*** Block opens ***
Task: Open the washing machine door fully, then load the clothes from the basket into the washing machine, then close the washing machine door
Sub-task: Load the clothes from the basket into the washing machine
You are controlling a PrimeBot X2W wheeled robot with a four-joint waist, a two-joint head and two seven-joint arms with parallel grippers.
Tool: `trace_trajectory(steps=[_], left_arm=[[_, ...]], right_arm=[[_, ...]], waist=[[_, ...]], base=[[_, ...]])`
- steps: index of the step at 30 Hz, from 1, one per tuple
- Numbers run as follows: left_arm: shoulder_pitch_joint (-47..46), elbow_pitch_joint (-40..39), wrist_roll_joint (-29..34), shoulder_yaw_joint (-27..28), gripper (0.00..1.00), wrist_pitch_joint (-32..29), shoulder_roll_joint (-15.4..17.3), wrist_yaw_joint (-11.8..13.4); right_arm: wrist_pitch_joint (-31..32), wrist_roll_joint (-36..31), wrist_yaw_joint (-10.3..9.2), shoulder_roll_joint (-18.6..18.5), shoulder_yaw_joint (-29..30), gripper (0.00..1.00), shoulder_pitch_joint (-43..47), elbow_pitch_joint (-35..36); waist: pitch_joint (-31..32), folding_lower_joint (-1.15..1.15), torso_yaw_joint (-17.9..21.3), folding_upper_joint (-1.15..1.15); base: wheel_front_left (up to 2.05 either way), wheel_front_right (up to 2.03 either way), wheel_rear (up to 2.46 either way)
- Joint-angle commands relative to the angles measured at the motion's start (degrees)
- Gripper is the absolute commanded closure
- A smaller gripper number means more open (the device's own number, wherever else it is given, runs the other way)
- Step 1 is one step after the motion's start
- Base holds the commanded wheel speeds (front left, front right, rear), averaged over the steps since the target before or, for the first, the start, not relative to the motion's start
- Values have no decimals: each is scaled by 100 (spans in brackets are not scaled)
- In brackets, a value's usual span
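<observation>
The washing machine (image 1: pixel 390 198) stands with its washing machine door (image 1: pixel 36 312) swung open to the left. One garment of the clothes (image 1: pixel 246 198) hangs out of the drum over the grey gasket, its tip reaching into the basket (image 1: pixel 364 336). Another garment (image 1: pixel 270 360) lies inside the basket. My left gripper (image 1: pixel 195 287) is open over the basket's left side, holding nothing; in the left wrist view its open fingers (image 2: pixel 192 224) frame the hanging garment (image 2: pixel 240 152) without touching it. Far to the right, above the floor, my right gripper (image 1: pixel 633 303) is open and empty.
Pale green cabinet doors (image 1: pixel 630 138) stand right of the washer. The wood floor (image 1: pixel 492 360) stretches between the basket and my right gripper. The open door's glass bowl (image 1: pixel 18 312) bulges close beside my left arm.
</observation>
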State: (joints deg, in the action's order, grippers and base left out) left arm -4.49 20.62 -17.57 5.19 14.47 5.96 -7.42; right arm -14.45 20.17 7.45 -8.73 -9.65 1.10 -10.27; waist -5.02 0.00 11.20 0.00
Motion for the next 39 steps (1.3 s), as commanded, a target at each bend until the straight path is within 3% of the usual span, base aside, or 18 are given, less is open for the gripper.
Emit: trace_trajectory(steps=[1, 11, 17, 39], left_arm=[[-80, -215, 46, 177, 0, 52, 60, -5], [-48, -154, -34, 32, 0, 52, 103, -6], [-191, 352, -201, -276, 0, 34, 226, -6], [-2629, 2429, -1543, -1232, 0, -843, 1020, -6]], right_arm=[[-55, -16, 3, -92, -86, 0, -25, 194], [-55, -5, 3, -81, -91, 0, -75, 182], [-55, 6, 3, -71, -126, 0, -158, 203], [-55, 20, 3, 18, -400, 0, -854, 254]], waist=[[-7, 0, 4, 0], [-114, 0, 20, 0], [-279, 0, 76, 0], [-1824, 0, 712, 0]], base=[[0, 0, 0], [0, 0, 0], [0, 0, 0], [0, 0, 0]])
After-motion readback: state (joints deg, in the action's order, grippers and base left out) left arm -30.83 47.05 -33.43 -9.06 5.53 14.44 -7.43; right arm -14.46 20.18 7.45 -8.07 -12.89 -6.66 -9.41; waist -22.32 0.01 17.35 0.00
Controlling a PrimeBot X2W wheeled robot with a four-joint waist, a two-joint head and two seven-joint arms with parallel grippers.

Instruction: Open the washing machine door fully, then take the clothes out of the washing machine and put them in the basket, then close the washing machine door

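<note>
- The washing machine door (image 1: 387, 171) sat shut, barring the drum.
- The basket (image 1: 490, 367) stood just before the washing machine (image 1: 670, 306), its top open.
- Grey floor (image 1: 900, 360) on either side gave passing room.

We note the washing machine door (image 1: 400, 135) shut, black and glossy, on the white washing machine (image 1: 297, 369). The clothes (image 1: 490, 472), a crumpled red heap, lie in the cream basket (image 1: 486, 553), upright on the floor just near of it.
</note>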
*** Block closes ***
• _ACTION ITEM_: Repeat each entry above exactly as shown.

• _REPLY TO THE EXERCISE_:
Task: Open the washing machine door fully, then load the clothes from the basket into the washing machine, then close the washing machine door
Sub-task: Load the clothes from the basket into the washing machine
You are controlling a PrimeBot X2W wheeled robot with a four-joint waist, a two-joint head and two seven-joint arms with parallel grippers.
Tool: `trace_trajectory(steps=[_], left_arm=[[_, ...]], right_arm=[[_, ...]], waist=[[_, ...]], base=[[_, ...]])`
- steps: index of the step at 30 Hz, from 1, one per tuple
- Numbers run as follows: left_arm: shoulder_pitch_joint (-47..46), elbow_pitch_joint (-40..39), wrist_roll_joint (-29..34), shoulder_yaw_joint (-27..28), gripper (0.00..1.00), wrist_pitch_joint (-32..29), shoulder_roll_joint (-15.4..17.3), wrist_yaw_joint (-11.8..13.4); right_arm: wrist_pitch_joint (-31..32), wrist_roll_joint (-36..31), wrist_yaw_joint (-10.3..9.2), shoulder_roll_joint (-18.6..18.5), shoulder_yaw_joint (-29..30), gripper (0.00..1.00), shoulder_pitch_joint (-43..47), elbow_pitch_joint (-35..36); waist: pitch_joint (-31..32), folding_lower_joint (-1.15..1.15), torso_yaw_joint (-17.9..21.3), folding_upper_joint (-1.15..1.15); base: wheel_front_left (up to 2.05 either way), wheel_front_right (up to 2.03 either way), wheel_rear (up to 2.46 either way)
- Joint-angle commands relative to the angles measured at the motion's start (degrees)
- Gripper is the absolute commanded closure
- A smaller gripper number means more open (the device's own number, wherever else it is given, runs the other way)
- Step 1 is one step after the motion's start
- Base holds the commanded wheel speeds (front left, front right, rear), averaged over the steps since the target before or, for the first, the start, not relative to the motion's start
- Values have no decimals: each is scaled by 100 (spans in brackets are not scaled)
- In brackets, a value's usual span
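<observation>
The washing machine (image 1: pixel 390 198) stands with its washing machine door (image 1: pixel 36 312) swung open to the left. One garment of the clothes (image 1: pixel 246 198) hangs out of the drum over the grey gasket, its tip reaching into the basket (image 1: pixel 364 336). Another garment (image 1: pixel 270 360) lies inside the basket. My left gripper (image 1: pixel 195 287) is open over the basket's left side, holding nothing; in the left wrist view its open fingers (image 2: pixel 192 224) frame the hanging garment (image 2: pixel 240 152) without touching it. Far to the right, above the floor, my right gripper (image 1: pixel 633 303) is open and empty.
Pale green cabinet doors (image 1: pixel 630 138) stand right of the washer. The wood floor (image 1: pixel 492 360) stretches between the basket and my right gripper. The open door's glass bowl (image 1: pixel 18 312) bulges close beside my left arm.
</observation>
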State: (joints deg, in the action's order, grippers and base left out) left arm -4.49 20.62 -17.57 5.19 14.47 5.96 -7.42; right arm -14.45 20.17 7.45 -8.73 -9.65 1.10 -10.27; waist -5.02 0.00 11.20 0.00
Motion for the next 39 steps (1.3 s), as commanded, a target at each bend until the straight path is within 3% of the usual span, base aside, or 18 are given, less is open for the gripper.
Emit: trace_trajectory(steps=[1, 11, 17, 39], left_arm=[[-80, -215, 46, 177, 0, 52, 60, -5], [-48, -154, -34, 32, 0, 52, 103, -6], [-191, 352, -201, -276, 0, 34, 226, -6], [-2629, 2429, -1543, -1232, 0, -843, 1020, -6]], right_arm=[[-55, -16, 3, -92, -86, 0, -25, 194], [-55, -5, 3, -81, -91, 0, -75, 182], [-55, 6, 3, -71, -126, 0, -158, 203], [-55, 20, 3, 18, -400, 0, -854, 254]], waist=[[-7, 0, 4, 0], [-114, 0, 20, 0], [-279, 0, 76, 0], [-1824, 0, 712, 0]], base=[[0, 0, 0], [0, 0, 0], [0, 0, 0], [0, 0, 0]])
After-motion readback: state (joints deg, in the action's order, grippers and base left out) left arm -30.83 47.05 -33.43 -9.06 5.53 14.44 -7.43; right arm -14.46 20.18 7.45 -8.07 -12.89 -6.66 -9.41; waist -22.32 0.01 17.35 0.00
Controlling a PrimeBot X2W wheeled robot with a four-joint waist, a two-joint head and two seven-joint arms with parallel grippers.

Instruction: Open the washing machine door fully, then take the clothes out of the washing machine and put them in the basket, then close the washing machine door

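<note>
- The washing machine door (image 1: 387, 171) sat shut, barring the drum.
- The basket (image 1: 490, 367) stood just before the washing machine (image 1: 670, 306), its top open.
- Grey floor (image 1: 900, 360) on either side gave passing room.

We note the washing machine door (image 1: 400, 135) shut, black and glossy, on the white washing machine (image 1: 297, 369). The clothes (image 1: 490, 472), a crumpled red heap, lie in the cream basket (image 1: 486, 553), upright on the floor just near of it.
</note>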

No other output was requested.